Portugal é o 10.º país com salários mais baixos da UE por causa do atraso histórico da economia, reconhece ministro das Finanças
O ministro das Finanças, Joaquim Miranda Sarmento, justificou o baixo salário médio em Portugal comparativamente à União Europeia, de 24.818 euros em 2024, com o facto de a economia portuguesa ser “menos avançada” que as restantes comunitárias.
«Isso é um factor estrutural da economia portuguesa.
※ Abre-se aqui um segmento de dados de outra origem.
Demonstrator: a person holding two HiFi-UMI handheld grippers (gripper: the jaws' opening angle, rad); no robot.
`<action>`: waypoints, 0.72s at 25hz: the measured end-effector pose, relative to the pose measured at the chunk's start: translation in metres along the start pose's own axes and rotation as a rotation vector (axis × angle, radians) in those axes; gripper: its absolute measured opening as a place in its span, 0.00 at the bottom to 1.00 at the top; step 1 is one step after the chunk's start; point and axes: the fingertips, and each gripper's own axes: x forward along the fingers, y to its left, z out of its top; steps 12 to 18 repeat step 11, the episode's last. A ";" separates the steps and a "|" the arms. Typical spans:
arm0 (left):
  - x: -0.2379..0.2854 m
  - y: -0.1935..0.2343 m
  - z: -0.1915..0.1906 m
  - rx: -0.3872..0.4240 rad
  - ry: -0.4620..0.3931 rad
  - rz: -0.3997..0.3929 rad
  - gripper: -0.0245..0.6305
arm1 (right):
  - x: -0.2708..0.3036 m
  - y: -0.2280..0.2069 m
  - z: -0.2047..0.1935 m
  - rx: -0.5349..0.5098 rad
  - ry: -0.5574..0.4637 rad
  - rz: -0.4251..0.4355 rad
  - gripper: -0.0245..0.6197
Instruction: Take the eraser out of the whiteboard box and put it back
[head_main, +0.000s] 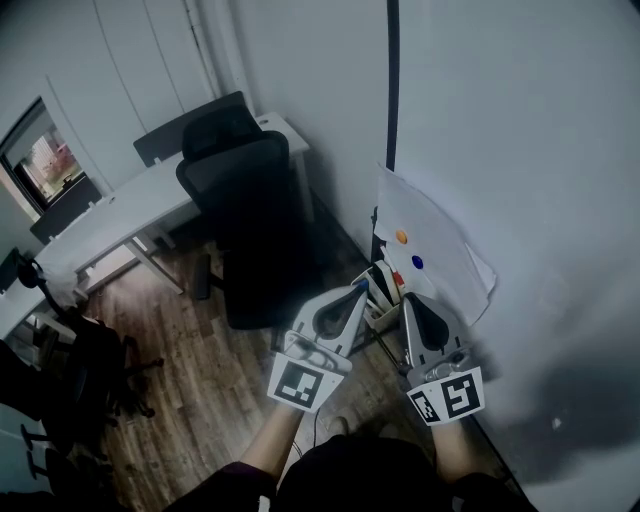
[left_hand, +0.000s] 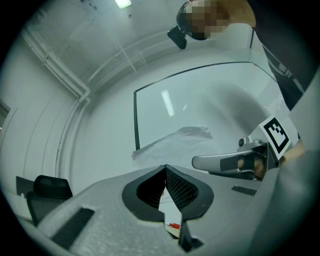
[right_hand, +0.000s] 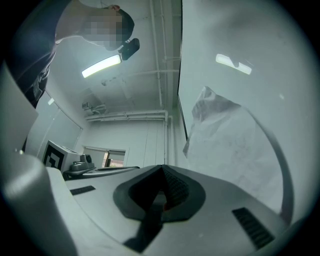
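In the head view the whiteboard box (head_main: 384, 292) hangs on the wall under the whiteboard (head_main: 520, 150), with several pens and other items in it. I cannot pick out the eraser among them. My left gripper (head_main: 358, 291) has its tips at the box's left side, and its jaws are shut tip to tip (left_hand: 165, 168) with nothing gripped. A white and red item shows through the gap behind the tips. My right gripper (head_main: 409, 301) is just right of the box, jaws together (right_hand: 162, 169), nothing visibly held.
A paper sheet (head_main: 432, 250) is pinned on the whiteboard by an orange magnet (head_main: 401, 237) and a blue magnet (head_main: 417, 262). A black office chair (head_main: 250, 220) stands close on the left of the box, by a white desk (head_main: 120, 215). Wood floor lies below.
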 end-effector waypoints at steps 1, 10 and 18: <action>0.000 0.000 0.000 -0.002 0.002 0.001 0.04 | 0.000 0.000 0.000 0.000 0.000 0.001 0.04; -0.003 0.002 -0.005 -0.011 0.008 0.010 0.04 | -0.003 0.001 -0.003 0.002 0.003 -0.003 0.04; -0.004 0.003 -0.005 -0.010 0.008 0.010 0.04 | -0.003 0.001 -0.004 0.002 0.004 -0.004 0.04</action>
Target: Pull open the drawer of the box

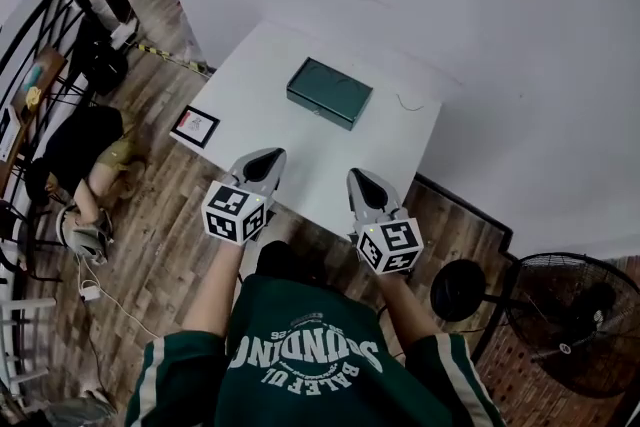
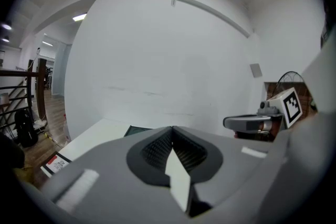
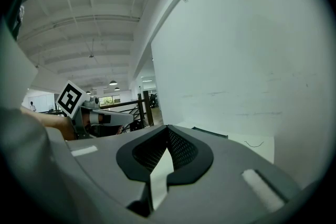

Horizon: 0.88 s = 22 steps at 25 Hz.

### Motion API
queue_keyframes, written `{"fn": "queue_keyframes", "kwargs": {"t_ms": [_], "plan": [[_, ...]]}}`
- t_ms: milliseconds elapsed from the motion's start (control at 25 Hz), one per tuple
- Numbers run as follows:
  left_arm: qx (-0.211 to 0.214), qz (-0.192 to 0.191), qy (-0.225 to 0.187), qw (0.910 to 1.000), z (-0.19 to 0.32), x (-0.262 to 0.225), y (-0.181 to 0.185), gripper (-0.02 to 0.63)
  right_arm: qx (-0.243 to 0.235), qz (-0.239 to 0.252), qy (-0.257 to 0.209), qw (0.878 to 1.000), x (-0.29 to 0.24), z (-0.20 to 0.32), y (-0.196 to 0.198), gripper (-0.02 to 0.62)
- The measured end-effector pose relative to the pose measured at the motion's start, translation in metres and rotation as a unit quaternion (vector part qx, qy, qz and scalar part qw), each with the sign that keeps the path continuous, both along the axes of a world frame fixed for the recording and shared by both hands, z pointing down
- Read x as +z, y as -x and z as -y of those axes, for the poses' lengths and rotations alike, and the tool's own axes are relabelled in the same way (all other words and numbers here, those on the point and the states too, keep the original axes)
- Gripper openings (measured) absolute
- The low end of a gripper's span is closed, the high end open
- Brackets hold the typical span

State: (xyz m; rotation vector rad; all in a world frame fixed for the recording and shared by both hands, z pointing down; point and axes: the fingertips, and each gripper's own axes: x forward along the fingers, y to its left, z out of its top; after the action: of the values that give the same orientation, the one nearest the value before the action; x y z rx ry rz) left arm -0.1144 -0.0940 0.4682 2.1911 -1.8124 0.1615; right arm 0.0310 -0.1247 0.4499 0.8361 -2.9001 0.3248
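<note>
Box (image 2: 137,131) shows only as a sliver behind the left tongs (image 2: 172,134) and right tongs (image 3: 167,132) in both gripper views, drawer front too small to resolve in head view, card (image 1: 196,126) print unreadable, fan (image 1: 572,317) clipped by frame edge.

We are looking down on a white table (image 1: 260,90) standing against a white wall (image 1: 450,5), with wooden plank floor (image 1: 160,245) surrounding it and a black fan (image 1: 575,320) sitting nearby.
</note>
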Motion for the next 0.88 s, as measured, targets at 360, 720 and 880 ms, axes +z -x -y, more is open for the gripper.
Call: {"fn": "queue_keyframes", "kwargs": {"t_ms": [360, 720, 880], "plan": [[0.014, -0.004, 0.008, 0.9999, 0.03, 0.012, 0.017, 0.052, 0.015, -0.007, 0.004, 1.0, 0.007, 0.019, 0.015, 0.002], [0.057, -0.008, 0.027, 0.998, 0.097, 0.036, 0.047, 0.052, 0.053, -0.025, 0.01, 0.998, 0.017, 0.068, 0.049, 0.002], [0.08, -0.016, 0.04, 0.9958, 0.128, 0.048, 0.056, 0.052, 0.074, -0.033, 0.022, 0.996, 0.025, 0.092, 0.06, 0.002]]}}
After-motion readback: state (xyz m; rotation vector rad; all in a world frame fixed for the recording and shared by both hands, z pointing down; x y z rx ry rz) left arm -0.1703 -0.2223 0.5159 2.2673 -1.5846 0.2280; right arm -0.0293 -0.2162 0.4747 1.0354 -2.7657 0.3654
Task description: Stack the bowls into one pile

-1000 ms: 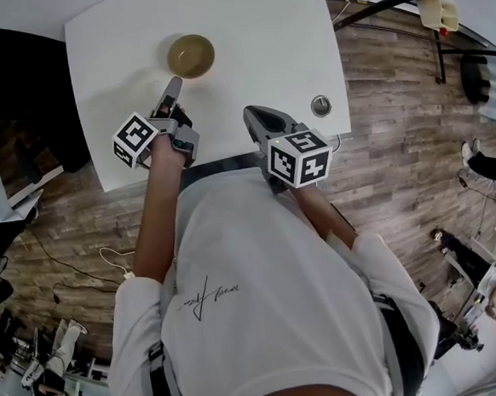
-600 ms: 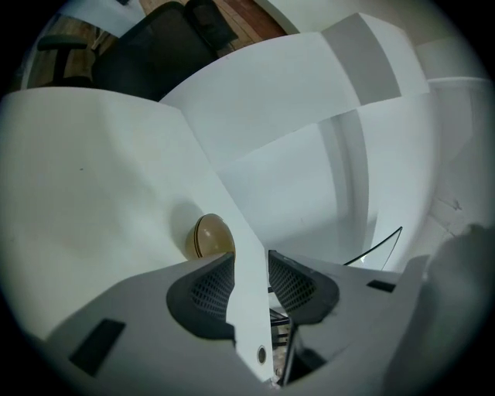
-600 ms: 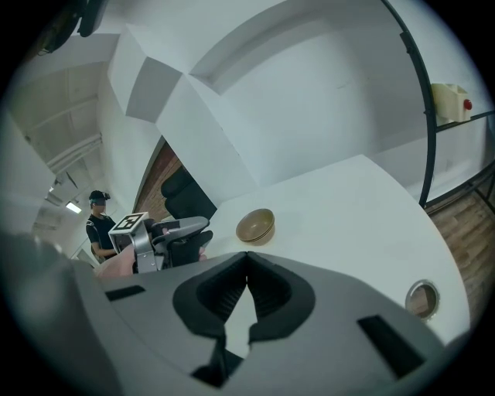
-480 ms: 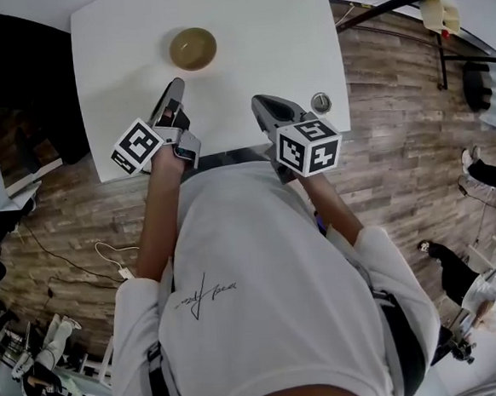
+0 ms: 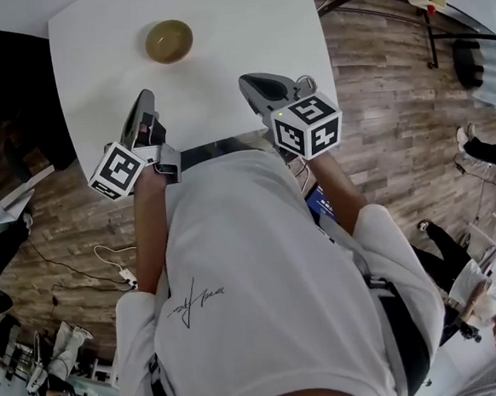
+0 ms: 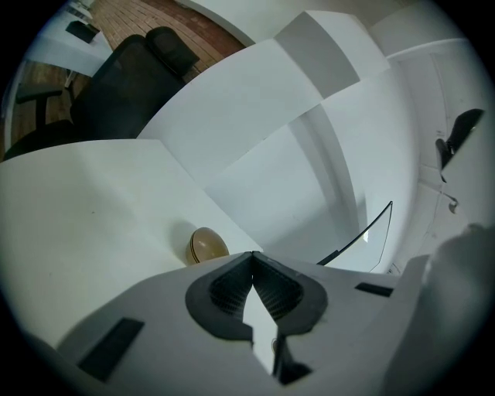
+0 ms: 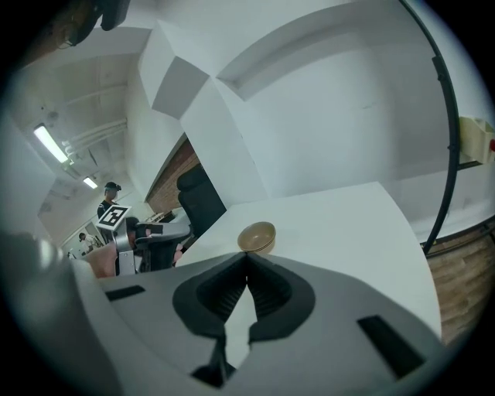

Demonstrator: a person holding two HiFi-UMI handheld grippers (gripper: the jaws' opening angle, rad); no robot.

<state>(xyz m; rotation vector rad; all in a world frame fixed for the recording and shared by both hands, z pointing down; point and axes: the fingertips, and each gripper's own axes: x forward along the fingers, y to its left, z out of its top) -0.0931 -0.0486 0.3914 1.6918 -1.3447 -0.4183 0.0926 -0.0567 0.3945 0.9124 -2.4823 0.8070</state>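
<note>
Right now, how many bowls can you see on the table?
1 brown bowl shows, on the far left part of the white table; more may be nested under it, hidden.

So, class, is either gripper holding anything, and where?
Nothing: the left gripper, just closed, and right gripper are shut, empty; round tan bowl sits apart.

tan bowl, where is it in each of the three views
Head view: the bowl is at upper left, on the far part of the white table.
Left gripper view: the bowl is in the lower half, left of centre, on the table.
Right gripper view: the bowl is near the centre, slightly below the middle.
Shared landmark: the white table, under the bowl in all three.
</note>
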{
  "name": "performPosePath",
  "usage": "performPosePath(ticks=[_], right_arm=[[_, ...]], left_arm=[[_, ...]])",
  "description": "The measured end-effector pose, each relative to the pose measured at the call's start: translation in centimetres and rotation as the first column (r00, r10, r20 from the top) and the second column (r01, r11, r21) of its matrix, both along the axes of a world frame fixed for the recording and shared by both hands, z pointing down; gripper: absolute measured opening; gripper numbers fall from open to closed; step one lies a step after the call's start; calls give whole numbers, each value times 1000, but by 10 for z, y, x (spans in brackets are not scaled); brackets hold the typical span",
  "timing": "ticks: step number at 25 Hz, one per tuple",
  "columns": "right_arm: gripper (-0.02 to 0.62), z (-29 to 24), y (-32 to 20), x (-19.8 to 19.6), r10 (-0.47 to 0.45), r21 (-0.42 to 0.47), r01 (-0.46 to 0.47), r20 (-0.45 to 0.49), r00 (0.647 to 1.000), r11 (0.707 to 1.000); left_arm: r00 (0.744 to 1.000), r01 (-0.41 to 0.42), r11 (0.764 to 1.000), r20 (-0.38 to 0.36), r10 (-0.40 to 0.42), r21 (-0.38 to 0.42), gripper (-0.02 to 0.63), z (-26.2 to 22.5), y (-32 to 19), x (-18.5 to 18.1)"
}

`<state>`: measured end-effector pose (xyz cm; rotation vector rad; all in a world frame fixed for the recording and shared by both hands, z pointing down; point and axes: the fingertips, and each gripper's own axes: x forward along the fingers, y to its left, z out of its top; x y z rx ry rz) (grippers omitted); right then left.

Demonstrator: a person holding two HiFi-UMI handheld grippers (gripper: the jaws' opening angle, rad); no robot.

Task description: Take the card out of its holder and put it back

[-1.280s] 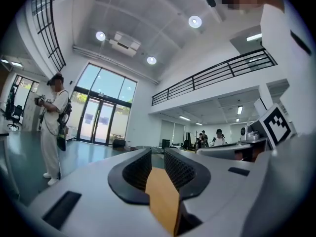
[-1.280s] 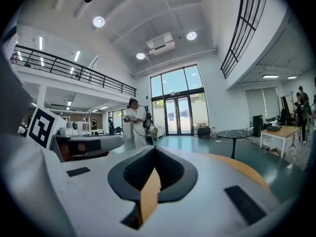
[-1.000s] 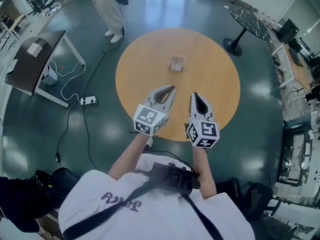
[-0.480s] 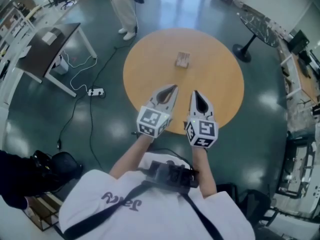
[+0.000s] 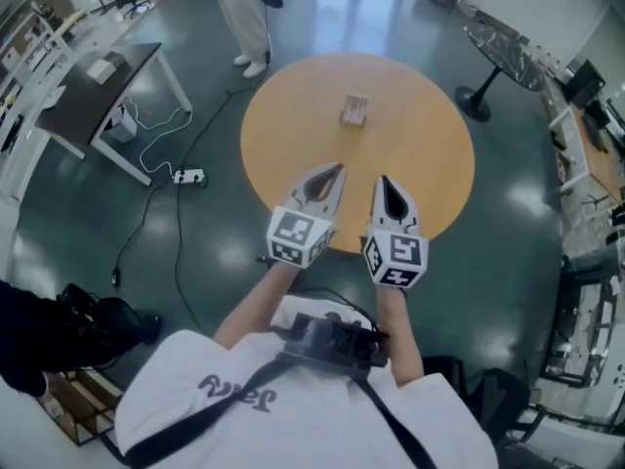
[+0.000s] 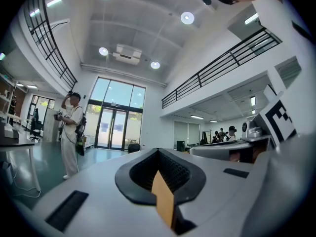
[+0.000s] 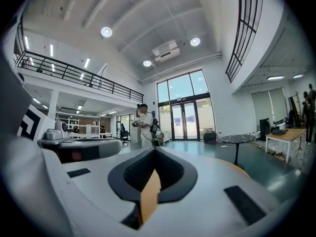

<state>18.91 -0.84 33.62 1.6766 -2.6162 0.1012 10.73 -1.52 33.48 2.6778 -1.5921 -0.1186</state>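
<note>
Two grippers are over the near edge of the round bench [image 5: 293, 130], side by side and just apart, and both point level toward the far edge. On the left gripper [image 5: 335, 172] the fingers [image 6: 98, 186] are clenched: the tips meet and nothing is between them. On the right gripper [image 5: 381, 184] the fingers [image 7: 207, 181] are clenched in the same way, also with nothing between them. The dark pads of each pair leave only a drop-shaped hollow behind the closed tips.

The card holder [image 5: 354, 109] stands on the far half of the bench, between the centre and the far edge, well apart from both grippers. It is small and pale brown, and it is too small to tell the card from the holder.

Beyond the far edge a person [image 5: 242, 18] in light clothes stands on the green floor [image 5: 146, 233]. Off the left edge of the bench stands a dark desk [image 5: 93, 91], and a white cable [image 5: 164, 130] lies on the floor beside it.
</note>
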Motion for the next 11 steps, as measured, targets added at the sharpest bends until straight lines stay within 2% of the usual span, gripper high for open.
performPosePath(ticks=[11], right_arm=[[19,5,15,19,18,-4,-18,3,1000,1000]], left_arm=[[1000,-3,1000,-13,3,1,14,5,16,14]])
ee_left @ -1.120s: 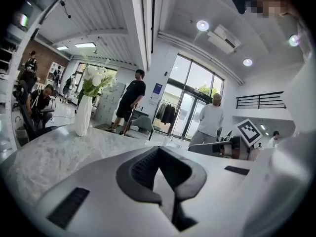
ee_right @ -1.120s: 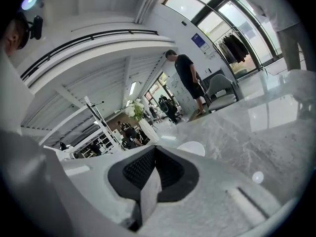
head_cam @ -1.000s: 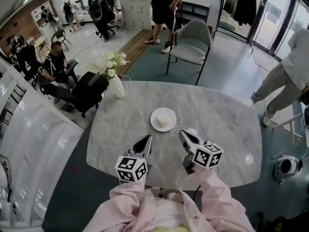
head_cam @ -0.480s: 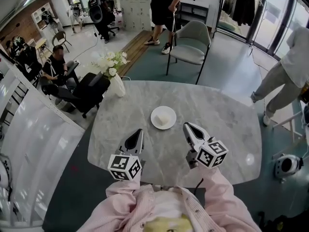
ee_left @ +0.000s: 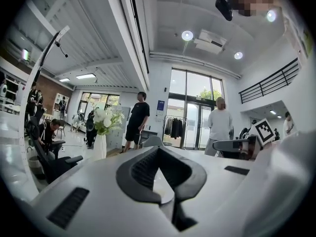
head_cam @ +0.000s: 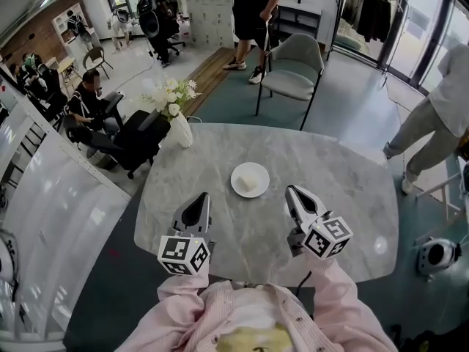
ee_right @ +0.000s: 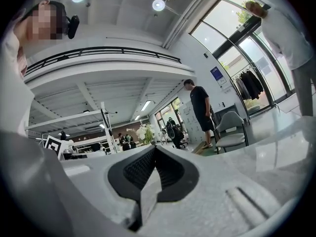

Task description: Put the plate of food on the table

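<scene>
- Two pairs of jaws, both closed tight with nothing between them. On my left gripper the dark ribbed pads meet along one seam. On my right gripper the pads meet the same way.
- Neither pair of fingertips touches anything. Both point forward over the near part of the grey marbled table with rounded corners, and the two pairs are well apart from each other.
- Ahead of the fingertips, in the gap between the two pairs, the small round white plate sits flat on the tabletop.
- The plate carries a pale piece of food; I cannot tell what kind. The plate is near both pairs of tips and clear of each.
- Farther ahead of my left fingertips, at the table's far left corner, stands a white vase of white flowers.
- Back from the fingers, my pale pink sleeves run to the near table edge.
- Past the table's far edge, a grey padded chair stands on the floor.
- A person in black clothes stands just beside the chair.
- Outward from my right fingertips, beyond the table's right side, there is a person in light clothes.
</scene>
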A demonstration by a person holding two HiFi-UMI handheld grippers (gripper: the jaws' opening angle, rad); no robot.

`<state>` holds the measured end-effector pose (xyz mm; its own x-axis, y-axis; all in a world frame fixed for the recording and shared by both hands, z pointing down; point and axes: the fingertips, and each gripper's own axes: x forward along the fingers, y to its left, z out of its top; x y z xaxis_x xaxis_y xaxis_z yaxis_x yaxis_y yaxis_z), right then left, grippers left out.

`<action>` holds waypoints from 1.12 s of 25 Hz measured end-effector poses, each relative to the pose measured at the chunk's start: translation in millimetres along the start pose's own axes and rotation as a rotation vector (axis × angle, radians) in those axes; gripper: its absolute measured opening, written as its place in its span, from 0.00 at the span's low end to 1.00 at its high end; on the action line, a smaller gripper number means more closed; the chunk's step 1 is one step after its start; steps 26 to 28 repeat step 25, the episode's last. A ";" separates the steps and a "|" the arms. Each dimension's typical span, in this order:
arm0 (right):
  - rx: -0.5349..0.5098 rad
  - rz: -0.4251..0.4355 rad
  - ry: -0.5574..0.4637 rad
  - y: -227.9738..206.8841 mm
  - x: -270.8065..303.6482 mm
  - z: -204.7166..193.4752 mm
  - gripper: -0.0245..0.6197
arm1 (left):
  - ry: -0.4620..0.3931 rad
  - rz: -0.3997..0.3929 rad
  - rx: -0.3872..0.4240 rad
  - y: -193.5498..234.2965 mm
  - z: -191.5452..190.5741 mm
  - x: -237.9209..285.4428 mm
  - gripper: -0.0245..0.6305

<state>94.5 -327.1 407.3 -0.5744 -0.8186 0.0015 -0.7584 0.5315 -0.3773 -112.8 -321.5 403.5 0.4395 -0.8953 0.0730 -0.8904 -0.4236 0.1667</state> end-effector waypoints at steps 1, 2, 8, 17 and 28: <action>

A economia portuguesa, infelizmente, sempre foi uma economia menos avançada do que parte substancial das economias da União Europeia [UE] e da zona euro, sobretudo das economias do centro e do norte da Europa», disse Joaquim Miranda Sarmento.
«Nós continuamos a ser, no conjunto dos 27, e sobretudo no conjunto dos 20 da zona euro, infelizmente, ainda uma das economias menos avançadas, mas isso é histórico e estrutural de há muitas décadas», reforçou Joaquim Miranda Sarmento, falando à chegada à reunião do Eurogrupo, em Bruxelas.
De acordo com o ministro, existe porém um «crescimento de salários nominal e real [que] está a acontecer em todas as áreas de actividade e para praticamente todos os perfis profissionais».
Portugal tem, assim, «feito um caminho de convergência, quer no crescimento económico, quer no crescimento dos salários» para o tentar contrariar, observou.
«Os salários estão em média a crescer em termos reais acima de 4% e, portanto, isso significa que as famílias, de um modo geral, […] estão a sentir uma melhoria dos seus rendimentos, dos seus salários, do seu poder de compra, do seu nível de vida, e isso é um caminho de convergência que o país tem que fazer», adiantou Joaquim Miranda Sarmento.
O salário médio anual do trabalhador a tempo inteiro em Portugal foi de 24.818 euros em 2024, abaixo dos 39.800 euros medianos na UE, sendo o décimo país com o valor mais baixo.